シュヴァルツァーはこの勇気に打たれ、ドイツでも同様の運動を起こそうと考えた。2か月後の6月6日発売の週刊誌『シュテルン』にドイツ刑法典第218条の改正を求める請願書が女性374人の署名入りで掲載された。表紙一面に女性28人の顔写真が並び、「私たちは中絶した!」と大きく書かれていた。フランスの場合と同様に、ロミー・シュナイダーセンタ・バーガーヴェラ・チェコヴァ、ヴェルーシュカ(ドイツ語版)らの著名人が多数参加していた[5][6]。当時、西ドイツの刑法典第218条では妊娠中絶を犯罪とし、手術を引き受けた者は5年以下、依頼した妊婦は1年以下の自由刑または罰金刑に処され、中絶の企てさえも刑罰の対象であったため、闇の中絶を受ける女性は年間数万人に上っていたとされる。
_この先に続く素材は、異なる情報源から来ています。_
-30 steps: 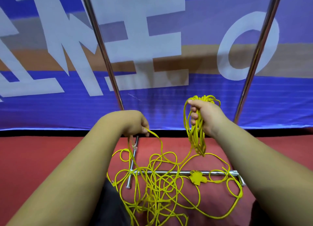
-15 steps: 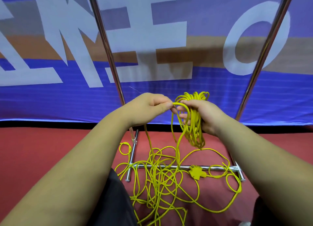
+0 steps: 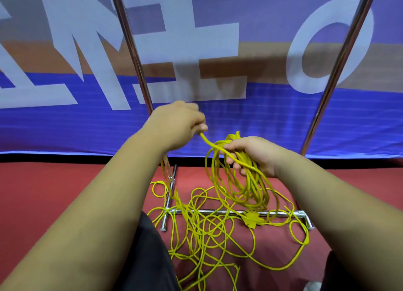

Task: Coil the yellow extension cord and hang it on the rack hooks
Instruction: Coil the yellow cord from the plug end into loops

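My right hand (image 3: 255, 154) grips a bundle of several hanging loops of the yellow extension cord (image 3: 242, 188). My left hand (image 3: 181, 124) pinches a strand of the same cord just left of the bundle and a little higher, blurred by motion. The loose cord lies tangled on the red floor (image 3: 209, 232) below, with its flat yellow plug (image 3: 253, 220) beside the rack's base bar. The chrome rack shows only its two upright poles (image 3: 130, 51) and its floor frame (image 3: 229, 212); no hooks are in view.
A blue banner with large white letters (image 3: 218, 120) hangs right behind the rack. Red carpet (image 3: 54, 192) covers the floor. My dark trouser legs (image 3: 148, 258) stand at the bottom, close to the cord tangle.
My left hand has drawn away from the right one, up and to the left, with a strand. The right hand has dropped lower and the bundle hangs nearer the floor.
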Tool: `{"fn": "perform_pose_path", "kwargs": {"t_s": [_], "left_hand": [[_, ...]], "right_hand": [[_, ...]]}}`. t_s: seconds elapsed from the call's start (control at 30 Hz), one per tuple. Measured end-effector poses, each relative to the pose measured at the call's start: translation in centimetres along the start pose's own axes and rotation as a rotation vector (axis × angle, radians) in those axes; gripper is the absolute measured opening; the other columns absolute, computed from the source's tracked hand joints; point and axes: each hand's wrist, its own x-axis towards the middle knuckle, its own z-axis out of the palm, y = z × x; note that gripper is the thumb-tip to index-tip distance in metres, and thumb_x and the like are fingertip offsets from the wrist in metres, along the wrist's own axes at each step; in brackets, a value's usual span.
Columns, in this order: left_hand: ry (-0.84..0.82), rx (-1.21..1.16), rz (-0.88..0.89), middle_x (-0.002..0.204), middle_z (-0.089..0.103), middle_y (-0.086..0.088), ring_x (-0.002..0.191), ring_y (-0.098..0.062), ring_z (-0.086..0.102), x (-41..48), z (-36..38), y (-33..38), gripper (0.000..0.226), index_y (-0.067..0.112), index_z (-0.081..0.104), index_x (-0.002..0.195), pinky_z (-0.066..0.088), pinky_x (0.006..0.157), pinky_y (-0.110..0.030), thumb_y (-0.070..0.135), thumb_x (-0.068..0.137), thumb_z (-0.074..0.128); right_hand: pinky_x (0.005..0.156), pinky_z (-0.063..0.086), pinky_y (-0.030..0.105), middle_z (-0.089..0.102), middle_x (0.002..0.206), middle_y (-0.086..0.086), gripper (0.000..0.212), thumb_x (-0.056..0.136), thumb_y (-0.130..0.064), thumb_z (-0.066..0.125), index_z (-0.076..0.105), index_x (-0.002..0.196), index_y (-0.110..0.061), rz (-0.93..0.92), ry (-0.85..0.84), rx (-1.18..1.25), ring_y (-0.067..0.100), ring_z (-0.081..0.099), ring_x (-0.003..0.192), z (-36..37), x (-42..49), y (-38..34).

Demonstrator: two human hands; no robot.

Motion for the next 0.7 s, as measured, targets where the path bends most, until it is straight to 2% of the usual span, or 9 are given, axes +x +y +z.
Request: {"fn": "perform_pose_path", "kwargs": {"t_s": [0.07, 0.13, 0.23, 0.33, 0.4, 0.47, 0.53, 0.63, 0.7], "left_hand": [[-0.287, -0.176, 0.046, 0.089, 0.056, 0.009, 0.095, -0.020, 0.052, -0.3, 1.0, -1.0, 0.034, 0.032, 0.064, 0.081, 0.050, 0.085, -0.046, 0.052, 0.104, 0.050], [-0.455, -0.523, -0.048, 0.082, 0.059, 0.008, 0.084, -0.020, 0.054, -1.2, 2.5, -2.1, 0.044, 0.029, 0.064, 0.076, 0.048, 0.088, -0.041, 0.062, 0.099, 0.048], [-0.387, -0.912, -0.207, 0.074, 0.045, -0.004, 0.071, -0.022, 0.037, -2.1, 3.3, -2.8, 0.053, 0.020, 0.054, 0.069, 0.037, 0.078, -0.040, 0.063, 0.099, 0.047], [-0.261, -1.364, -0.418, 0.070, 0.035, -0.002, 0.065, -0.021, 0.033, -1.8, 3.2, -2.6, 0.057, 0.021, 0.044, 0.065, 0.047, 0.078, -0.040, 0.063, 0.103, 0.046], [-0.235, -1.538, -0.494, 0.073, 0.034, 0.001, 0.064, -0.018, 0.035, -1.6, 3.2, -2.5, 0.054, 0.024, 0.045, 0.068, 0.051, 0.076, -0.039, 0.069, 0.098, 0.051], [-0.211, -1.543, -0.464, 0.077, 0.036, 0.003, 0.064, -0.016, 0.037, -1.6, 3.6, -2.6, 0.048, 0.024, 0.049, 0.077, 0.051, 0.074, -0.038, 0.068, 0.097, 0.053], [-0.123, -1.424, -0.448, 0.078, 0.040, 0.002, 0.065, -0.015, 0.038, -1.5, 4.0, -2.6, 0.040, 0.023, 0.050, 0.086, 0.051, 0.071, -0.036, 0.060, 0.102, 0.052], [0.028, -1.283, -0.513, 0.071, 0.039, 0.004, 0.064, -0.014, 0.037, -1.2, 4.4, -2.7, 0.043, 0.021, 0.054, 0.084, 0.049, 0.069, -0.035, 0.061, 0.101, 0.051], [0.084, -1.203, -0.491, 0.066, 0.042, 0.008, 0.065, -0.014, 0.039, -1.2, 4.6, -3.0, 0.046, 0.019, 0.065, 0.083, 0.047, 0.069, -0.036, 0.060, 0.101, 0.053]], "right_hand": [[0.046, 0.044, 0.025, 0.065, 0.071, 0.005, 0.020, 0.103, -0.026, 0.056, 0.069, 0.100, -0.011, 0.026, -0.051, -0.072, 0.015, 0.060, 0.054, -0.1, -0.2, 0.1], [0.045, 0.042, 0.024, 0.063, 0.069, 0.005, 0.021, 0.103, -0.023, 0.054, 0.070, 0.098, -0.010, 0.041, -0.096, -0.086, 0.015, 0.058, 0.052, -0.1, -0.5, 0.2], [0.046, 0.041, 0.024, 0.063, 0.070, 0.003, 0.022, 0.103, -0.026, 0.054, 0.070, 0.095, -0.013, 0.050, -0.134, -0.070, 0.013, 0.056, 0.050, -0.3, -0.8, 0.0], [0.046, 0.041, 0.024, 0.060, 0.070, 0.002, 0.027, 0.105, -0.030, 0.051, 0.071, 0.100, -0.013, 0.026, -0.149, -0.055, 0.014, 0.053, 0.048, -0.5, -1.0, -0.4], [0.045, 0.038, 0.025, 0.054, 0.067, 0.001, 0.032, 0.105, -0.036, 0.050, 0.071, 0.098, -0.013, -0.003, -0.155, -0.038, 0.013, 0.047, 0.045, -0.4, -1.1, -0.5], [0.044, 0.036, 0.024, 0.049, 0.065, -0.001, 0.039, 0.104, -0.048, 0.053, 0.071, 0.096, -0.014, -0.025, -0.158, 0.011, 0.011, 0.041, 0.043, -0.1, -1.1, -0.6], [0.044, 0.036, 0.024, 0.045, 0.063, -0.002, 0.043, 0.094, -0.057, 0.061, 0.070, 0.096, -0.015, -0.046, -0.137, 0.057, 0.010, 0.038, 0.040, 0.1, -1.2, -0.7], [0.044, 0.034, 0.025, 0.042, 0.060, -0.005, 0.043, 0.085, -0.059, 0.069, 0.068, 0.091, -0.017, -0.061, -0.086, 0.107, 0.010, 0.036, 0.040, 0.1, -1.3, -0.9], [0.045, 0.034, 0.025, 0.043, 0.059, -0.004, 0.036, 0.091, -0.054, 0.069, 0.065, 0.089, -0.018, -0.074, -0.057, 0.121, 0.011, 0.037, 0.041, -0.2, -1.3, -1.0]]}}
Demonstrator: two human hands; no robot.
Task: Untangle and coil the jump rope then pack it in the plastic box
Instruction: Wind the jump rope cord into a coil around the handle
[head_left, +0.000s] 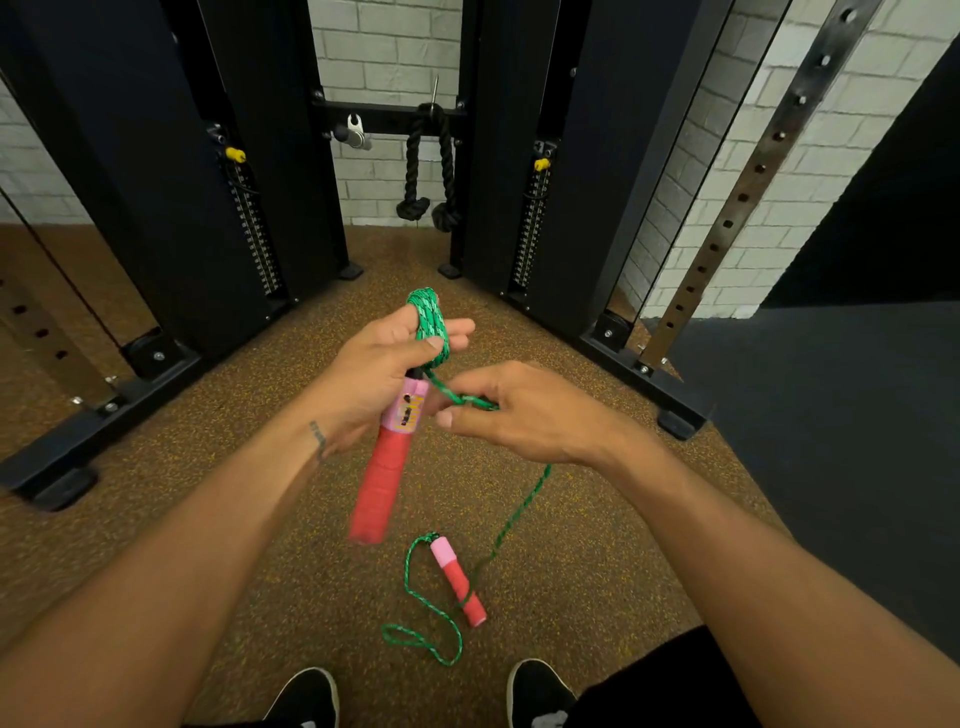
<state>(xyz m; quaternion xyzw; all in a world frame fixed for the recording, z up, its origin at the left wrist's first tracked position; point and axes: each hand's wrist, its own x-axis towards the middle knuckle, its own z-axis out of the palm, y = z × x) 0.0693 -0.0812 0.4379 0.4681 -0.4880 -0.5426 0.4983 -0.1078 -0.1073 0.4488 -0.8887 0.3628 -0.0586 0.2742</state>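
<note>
My left hand grips the upper end of one red and pink jump rope handle, which hangs down and to the left. Several turns of the green rope are wound around that hand's fingers. My right hand pinches the green rope just right of the handle. From there the rope drops to the floor in a loose loop that ends at the second red and pink handle, which lies on the floor between my feet. No plastic box is in view.
A black cable machine frame with weight stacks stands ahead, its feet spread left and right. A black triceps rope hangs at its centre. The floor is brown speckled rubber, and a dark mat lies to the right. My black shoes show at the bottom.
</note>
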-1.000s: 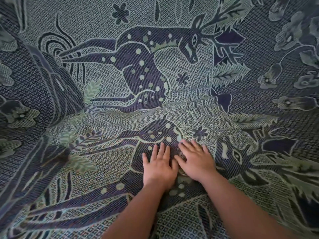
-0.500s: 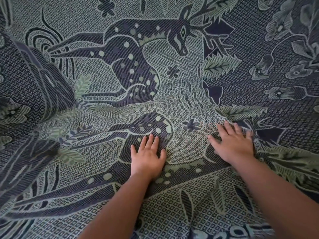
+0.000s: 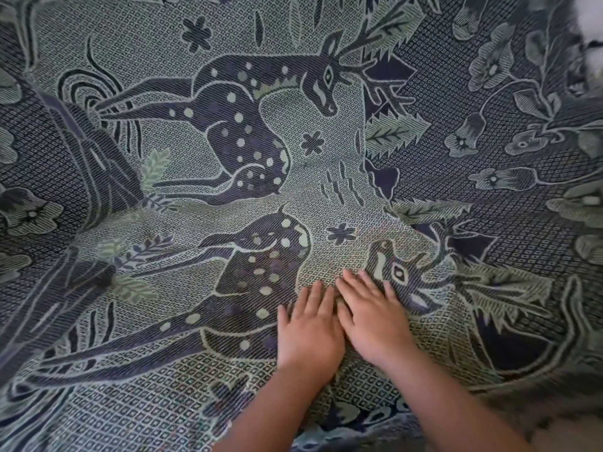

この請願書の署名者は、その「多くが職場で配置換えや解雇の脅しを受け、何人かの女性宅には堕胎罪と民衆扇動の容疑で家宅捜査さえ入った」[7]。だが、誰一人起訴されることなく、シュヴァルツァーは中絶自由化を求める8万6000人の署名を集めることができ、7月19日に法務省に提出した。女性たちは「私のおなかは私のもの」を標語に掲げ、第218条の破棄を求めて街頭デモを行った。シュヴァルツァーは同年、最初の著書『第218条に反対する女性たち』を発表した。この運動は「従来自明のことと見なされていた母性という女性の使命」に対する異議申し立て、自らの身体に対する自己決定権と「産まない自由」の要求、さらには第二波フェミニズムの運動に発展[8]。この結果、第218条は1974年に一部改正、76年7月21日にようやく、公的機関での面談により理由が認められる場合には受胎後12週まで、優生学と母体保護に基づく理由または犯罪による理由がある場合には22週までの中絶を違法としない新218条が施行された[7]
小さな相違と大きな結果

シュヴァルツァーは1975年に『小さな相違と大きな結果』を著した。本書では、母性を中心とする生物学的性差という「小さな相違(差異)」(単数形)が、狭義には「社会的母性」を中心とする結婚制度・家族制度、広義には社会的・文化的に構築された性差(ジェンダー)という、いかに「大きな結果」(複数形)をもたらしているかを明らかにし、したがって、女性の自らの身体に対する自己決定権、母性からの解放は女性解放、男女間の個人としての平等への第一歩であると主張している。本書は世界12か国語に翻訳され(2017年現在)[2]、邦訳は『性の深層 ― 小さな相違と大きな結果』として1979年に出版された。